1 ;; note; run SBCL using: sbcl --dynamic-space-size 2560
2
3 (ql:quickload '(:clml
4 :clml.hjs ; utilities
5 :clml.svm))
6
7 (defpackage #:clml-svm-classifier-example1
8 (:use #:cl #:clml.hjs.read-data))
9
10 (in-package #:clml-svm-classifier-example1)
11
12 (defun svm-classifier-test (kernel train test)
13 "train and test are lists of lists, with first elements being negative
14 samples and the second elements being positive samples"
15 (let ((decision-function (clml.svm.mu:svm kernel (cadr train) (car train)))
16 (correct-positives 0)
17 (wrong-positives 0)
18 (correct-negatives 0)
19 (wrong-negatives 0))
20 ;; type: #<CLOSURE (LAMBDA (CLML.SVM.MU::Z) :IN CLML.SVM.MU::DECISION)>
21 (print decision-function)
22 (princ "***** NEGATIVE TESTS: calling decision function:")
23 (terpri)
24 (dolist (neg (car test)) ;; negative test examples
25 (let ((prediction (funcall decision-function neg)))
26 (print prediction)
27 (if prediction (incf wrong-negatives) (incf correct-negatives))))

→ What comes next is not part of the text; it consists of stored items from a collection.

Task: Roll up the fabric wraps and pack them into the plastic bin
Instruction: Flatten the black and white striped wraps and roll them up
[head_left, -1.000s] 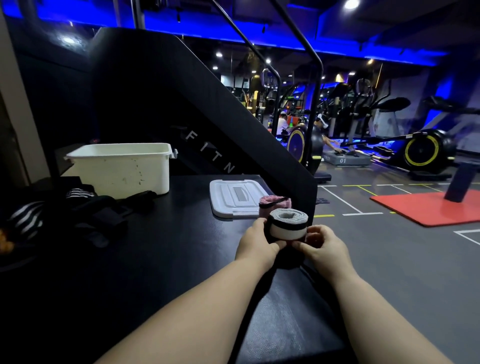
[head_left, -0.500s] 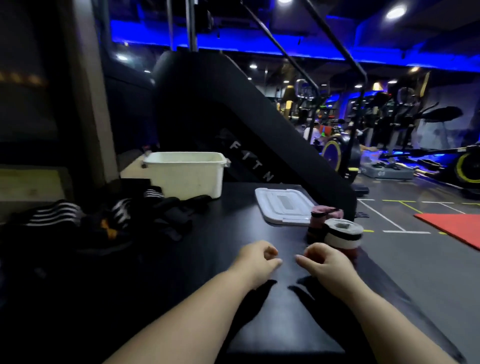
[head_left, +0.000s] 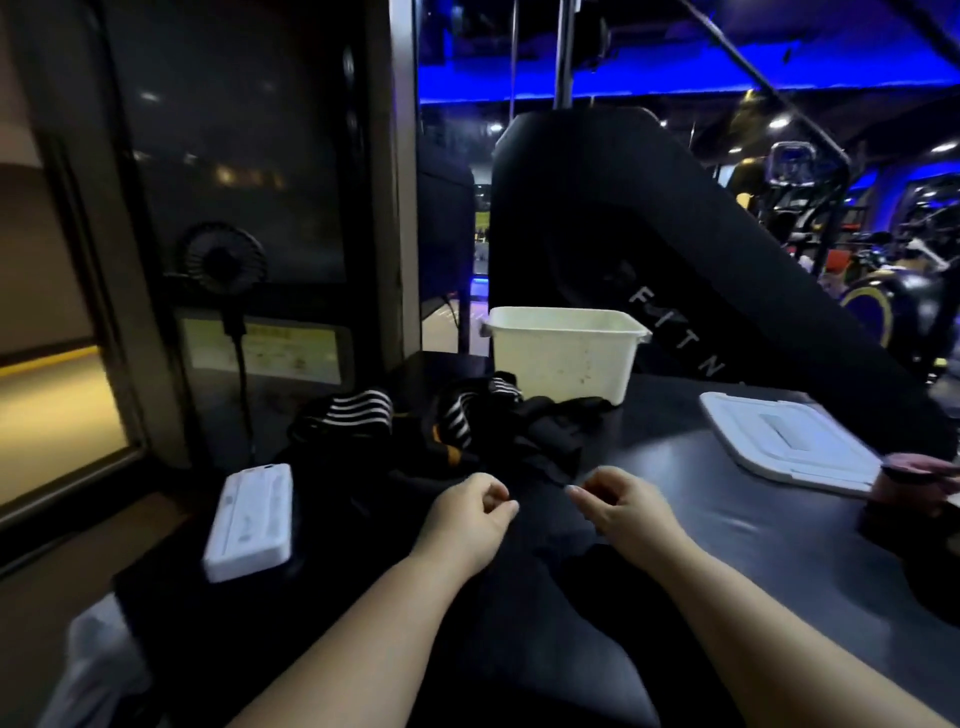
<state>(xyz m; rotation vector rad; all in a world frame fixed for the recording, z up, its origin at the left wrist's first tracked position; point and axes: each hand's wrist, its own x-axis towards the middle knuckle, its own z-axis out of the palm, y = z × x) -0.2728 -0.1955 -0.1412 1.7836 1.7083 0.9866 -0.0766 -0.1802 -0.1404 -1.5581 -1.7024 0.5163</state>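
Several fabric wraps (head_left: 457, 421) lie tangled and unrolled on the worktop (head_left: 727, 545) just before the plastic bin (head_left: 563, 358), so we judge most of the job undone, our left hand (head_left: 467, 514) and right hand (head_left: 623, 512) hovering near them, loosely curled and empty.

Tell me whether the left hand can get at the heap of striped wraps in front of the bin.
Probably yes. The left hand hovers empty just short of the heap of wraps, and nothing stands between them. The white case lies off to the left, clear of the way.
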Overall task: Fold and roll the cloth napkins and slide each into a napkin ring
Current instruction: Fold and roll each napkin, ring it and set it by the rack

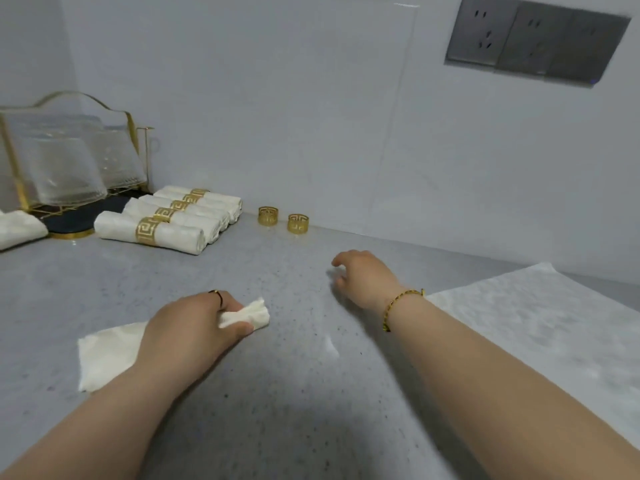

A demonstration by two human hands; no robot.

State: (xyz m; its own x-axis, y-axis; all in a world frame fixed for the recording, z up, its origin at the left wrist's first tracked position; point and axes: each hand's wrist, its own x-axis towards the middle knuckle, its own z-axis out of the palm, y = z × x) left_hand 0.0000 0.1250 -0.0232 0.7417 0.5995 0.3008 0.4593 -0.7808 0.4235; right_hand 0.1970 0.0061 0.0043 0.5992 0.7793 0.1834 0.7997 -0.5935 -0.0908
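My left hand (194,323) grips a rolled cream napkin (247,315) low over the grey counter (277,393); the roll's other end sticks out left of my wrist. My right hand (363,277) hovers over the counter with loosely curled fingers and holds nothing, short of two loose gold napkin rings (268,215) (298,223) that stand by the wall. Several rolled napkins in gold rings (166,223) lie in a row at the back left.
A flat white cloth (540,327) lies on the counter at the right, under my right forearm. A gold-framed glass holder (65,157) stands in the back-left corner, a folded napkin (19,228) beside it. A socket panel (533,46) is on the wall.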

28 (princ "***** POSITIVE TESTS: calling decision function:")
29 (terpri)
30 (dolist (pos (cadr test)) ;; positive test examples
31 (let ((prediction (funcall decision-function pos)))
32 (print prediction)
33 (if prediction (incf correct-positives) (incf wrong-positives))))
34 (format t "Number of correct negatives ~a~%" correct-negatives)

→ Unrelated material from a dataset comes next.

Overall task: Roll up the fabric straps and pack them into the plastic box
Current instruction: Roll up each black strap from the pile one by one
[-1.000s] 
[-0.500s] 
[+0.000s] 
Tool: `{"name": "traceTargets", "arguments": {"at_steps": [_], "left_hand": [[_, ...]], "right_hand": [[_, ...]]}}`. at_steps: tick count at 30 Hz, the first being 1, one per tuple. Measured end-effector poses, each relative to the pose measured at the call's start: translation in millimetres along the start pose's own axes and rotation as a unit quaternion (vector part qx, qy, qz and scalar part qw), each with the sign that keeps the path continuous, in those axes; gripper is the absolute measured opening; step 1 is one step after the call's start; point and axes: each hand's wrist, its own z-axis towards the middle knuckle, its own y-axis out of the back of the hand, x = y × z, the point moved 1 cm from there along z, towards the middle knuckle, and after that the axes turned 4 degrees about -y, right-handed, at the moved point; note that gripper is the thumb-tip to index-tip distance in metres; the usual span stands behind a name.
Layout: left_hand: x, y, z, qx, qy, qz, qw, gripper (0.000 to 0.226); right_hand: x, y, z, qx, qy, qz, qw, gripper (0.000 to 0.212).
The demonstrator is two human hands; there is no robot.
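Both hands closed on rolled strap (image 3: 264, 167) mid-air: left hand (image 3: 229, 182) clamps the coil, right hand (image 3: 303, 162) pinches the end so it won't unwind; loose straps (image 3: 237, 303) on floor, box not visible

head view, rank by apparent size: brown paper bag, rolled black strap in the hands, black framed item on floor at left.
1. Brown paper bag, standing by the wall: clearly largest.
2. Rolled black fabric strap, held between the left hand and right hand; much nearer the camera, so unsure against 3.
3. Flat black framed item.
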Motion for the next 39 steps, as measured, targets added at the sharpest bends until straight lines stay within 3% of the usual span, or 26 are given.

35 (format t "Number of wrong negatives ~a~%" wrong-negatives)
36 (format t "Number of correct positives ~a~%" correct-positives)
37 (format t "Number of wrong positives ~a~%" wrong-positives)))
38
39
40 (defun cancer-data-svm-example-read-data ()
41
42 (defun split-positive-negative-cases (data)

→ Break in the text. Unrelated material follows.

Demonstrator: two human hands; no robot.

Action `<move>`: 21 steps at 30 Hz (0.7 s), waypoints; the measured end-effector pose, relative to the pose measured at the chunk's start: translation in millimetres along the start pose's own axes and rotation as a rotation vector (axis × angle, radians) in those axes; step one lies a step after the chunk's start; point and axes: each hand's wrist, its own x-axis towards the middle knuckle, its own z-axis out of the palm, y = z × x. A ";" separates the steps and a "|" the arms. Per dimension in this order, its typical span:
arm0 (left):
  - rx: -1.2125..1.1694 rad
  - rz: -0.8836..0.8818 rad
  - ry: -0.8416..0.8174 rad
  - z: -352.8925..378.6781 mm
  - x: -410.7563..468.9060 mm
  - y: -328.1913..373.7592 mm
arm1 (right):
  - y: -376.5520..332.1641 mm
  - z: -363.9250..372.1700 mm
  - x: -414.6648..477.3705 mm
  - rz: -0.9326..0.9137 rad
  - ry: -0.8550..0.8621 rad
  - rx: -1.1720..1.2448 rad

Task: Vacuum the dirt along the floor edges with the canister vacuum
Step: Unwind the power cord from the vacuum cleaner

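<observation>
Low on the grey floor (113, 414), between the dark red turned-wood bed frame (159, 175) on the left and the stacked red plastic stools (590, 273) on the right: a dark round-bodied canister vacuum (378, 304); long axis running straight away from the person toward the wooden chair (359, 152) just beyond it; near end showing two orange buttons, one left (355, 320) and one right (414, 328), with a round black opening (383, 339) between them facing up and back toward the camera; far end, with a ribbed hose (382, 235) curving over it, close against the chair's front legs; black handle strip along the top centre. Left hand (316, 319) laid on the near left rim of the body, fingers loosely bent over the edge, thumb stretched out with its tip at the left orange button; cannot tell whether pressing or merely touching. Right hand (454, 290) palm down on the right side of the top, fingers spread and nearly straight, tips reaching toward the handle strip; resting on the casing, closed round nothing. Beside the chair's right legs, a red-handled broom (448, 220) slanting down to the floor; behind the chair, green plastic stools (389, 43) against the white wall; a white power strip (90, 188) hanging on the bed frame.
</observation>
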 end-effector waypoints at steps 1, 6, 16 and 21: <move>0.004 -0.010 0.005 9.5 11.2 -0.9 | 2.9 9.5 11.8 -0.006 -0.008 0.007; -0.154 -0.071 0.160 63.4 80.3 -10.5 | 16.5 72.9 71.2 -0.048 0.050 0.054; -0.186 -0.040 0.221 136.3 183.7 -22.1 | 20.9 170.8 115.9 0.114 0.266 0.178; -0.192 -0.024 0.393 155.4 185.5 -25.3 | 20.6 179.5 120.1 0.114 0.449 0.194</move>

43 (let ((negative-cases '())
44 (positive-cases '()))
45 (dolist (d data)
46 ;;(print (list "* d=" d))
47 (if (equal (symbol-name (first (last d))) "benign")
48 (setf negative-cases
49 (cons (reverse (cdr (reverse d))) negative-cases))
50 (setf positive-cases
51 (cons (reverse (cdr (reverse d))) positive-cases))))
52 (list negative-cases positive-cases)))
53
54 (let* ((train1
55 (clml.hjs.read-data:read-data-from-file
56 "./machine_learning_data/labeled_cancer_training_data.csv"
57 :type :csv
58 :csv-type-spec (append (make-list 9 :initial-element 'double-float)
59 '(symbol))))
60 (train-as-list
61 (split-positive-negative-cases
62 (coerce
63 (map 'list
64 #'(lambda (x) (coerce x 'list))
65 (coerce (clml.hjs.read-data:dataset-points train1) 'list))
66 'list)))
67 (test1
68 (clml.hjs.read-data:read-data-from-file
69 "./machine_learning_data/labeled_cancer_test_data.csv"
70 :type :csv
71 :csv-type-spec (append (make-list 9 :initial-element 'double-float)
72 '(symbol))))
73 (test-as-list
74 (split-positive-negative-cases
75 (coerce
76 (map 'list
77 #'(lambda (x) (coerce x 'list))
78 (coerce (clml.hjs.read-data:dataset-points test1) 'list))
79 'list))))
80
81 ;; we will use a gaussian kernel for numeric data.
82 ;; note: for text classification, use a clml.svm.mu:+linear-kernel+
83 (svm-classifier-test
84 (clml.svm.mu:gaussian-kernel 2.0d0)
85 train-as-list test-as-list)))
86
87 (cancer-data-svm-example-read-data)
The sample code prints the prediction values for the test data which I will not show here. Here are the last four lines of output showing the cumulative statistics for the test data:
1 Number of correct negatives 219
2 Number of wrong negatives 4
3 Number of correct positives 116
4 Number of wrong positives 6
CLML Wrap Up
The CLML machine learning library is under fairly active development and I showed you enough to get started: understanding the data APIs and examples for KNN clustering and SVM classification.
A good alternative to CLML is MGL that supports backpropagation neural networks, boltzmann machines, and gaussian processes.
In the next two chapters we continue with the topic of machine learning with backpropagation andf Hopfield neural networks.